In the few months since the case was argued on Oct. 5, the question of how skeptically the Supreme Court will be willing to examine the exercise of power by the executive branch has become considerably more prominent. This issue also seemed to mark a divide between the majority and the dissent.

In his opinion, Justice Kennedy said that Mr. Ashcroft was claiming the "extraordinary authority" to declare as criminal actions that Congress had not designated as crimes, and that he was seeking "a radical shift of authority from the states to the federal government to define general standards of medical practice in every locality."

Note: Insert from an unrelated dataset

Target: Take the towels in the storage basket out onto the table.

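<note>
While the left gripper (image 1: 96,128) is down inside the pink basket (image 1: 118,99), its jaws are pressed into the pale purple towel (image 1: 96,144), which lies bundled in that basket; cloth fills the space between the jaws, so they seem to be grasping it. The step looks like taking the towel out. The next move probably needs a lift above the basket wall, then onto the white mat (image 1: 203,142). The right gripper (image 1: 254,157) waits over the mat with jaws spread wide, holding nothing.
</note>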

But Congress had no such intent in passing the Controlled Substances Act, Justice Kennedy said. "The structure and operation of the C.S.A. presume and rely upon a functioning medical profession regulated under the states' police powers," he said, adding that "Oregon's regime is an example of the state regulation of medical practice that the C.S.A. presupposes."

Justices John Paul Stevens, Sandra Day O'Connor, David H. Souter, Ruth Bader Ginsburg and Stephen G. Breyer signed the majority opinion.

The court was clearly aware that it was venturing into "an earnest and profound debate," as Justice Kennedy noted, quoting from the court's 1997 opinion in an assisted-suicide case. In that case, Washington v. Glucksberg, the court said that the Constitution did not convey a right to assistance in dying, but that states were free to experiment with the issue. "The dispute before us," Justice Kennedy said, "is in part a product of this political and moral debate."

Scott McClellan, the White House press secretary, said at his briefing on Tuesday, "We are disappointed at the decision." Mr. McClellan added, "The president remains fully committed to building a culture of life, a culture of life that is built on valuing life at all stages."